The task:
When the line with "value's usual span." is reached, include it and stop; before that, copy each line of the listing exactly from the first.
START The data
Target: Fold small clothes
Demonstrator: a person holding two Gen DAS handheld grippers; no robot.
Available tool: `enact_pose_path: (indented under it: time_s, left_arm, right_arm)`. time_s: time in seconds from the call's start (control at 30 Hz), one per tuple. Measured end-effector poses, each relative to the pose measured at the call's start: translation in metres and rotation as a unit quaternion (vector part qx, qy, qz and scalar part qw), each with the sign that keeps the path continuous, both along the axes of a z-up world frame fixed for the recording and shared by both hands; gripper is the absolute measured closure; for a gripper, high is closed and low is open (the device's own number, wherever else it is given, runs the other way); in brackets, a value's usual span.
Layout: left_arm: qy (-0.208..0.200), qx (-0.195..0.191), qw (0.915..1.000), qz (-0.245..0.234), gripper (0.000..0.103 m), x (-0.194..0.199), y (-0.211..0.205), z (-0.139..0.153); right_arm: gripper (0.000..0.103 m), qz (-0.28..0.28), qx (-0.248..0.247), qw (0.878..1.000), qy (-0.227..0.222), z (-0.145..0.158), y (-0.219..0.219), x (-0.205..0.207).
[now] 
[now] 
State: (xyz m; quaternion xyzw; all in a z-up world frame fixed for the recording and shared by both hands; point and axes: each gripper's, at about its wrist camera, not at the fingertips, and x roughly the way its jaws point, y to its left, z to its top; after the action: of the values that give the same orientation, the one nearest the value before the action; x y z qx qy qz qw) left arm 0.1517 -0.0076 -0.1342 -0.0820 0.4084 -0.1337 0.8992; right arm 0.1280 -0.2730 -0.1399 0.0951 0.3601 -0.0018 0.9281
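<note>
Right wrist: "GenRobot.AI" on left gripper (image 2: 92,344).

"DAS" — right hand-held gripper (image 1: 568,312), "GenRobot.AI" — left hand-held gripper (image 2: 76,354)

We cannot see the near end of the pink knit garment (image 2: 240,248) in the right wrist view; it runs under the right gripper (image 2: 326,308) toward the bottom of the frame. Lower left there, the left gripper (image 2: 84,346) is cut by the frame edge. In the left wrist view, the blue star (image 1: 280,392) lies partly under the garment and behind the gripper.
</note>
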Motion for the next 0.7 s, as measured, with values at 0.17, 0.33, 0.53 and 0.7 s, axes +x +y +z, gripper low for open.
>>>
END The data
Task output:
Target: Fold small clothes
Demonstrator: a person holding two Gen DAS handheld grippers; no robot.
Available tool: `enact_pose_path: (indented under it: time_s, left_arm, right_arm)`. time_s: time in seconds from the call's start (control at 30 Hz), one per tuple. Measured end-effector poses, each relative to the pose measured at the call's start: translation in metres and rotation as a unit quaternion (vector part qx, qy, qz and scalar part qw), each with the sign that keeps the path continuous, both along the axes of a z-up world frame fixed for the recording and shared by both hands; gripper is the absolute measured closure; for a gripper, high is closed and low is open (the device's own number, wherever else it is given, runs the other way); in brackets, a value's usual span.

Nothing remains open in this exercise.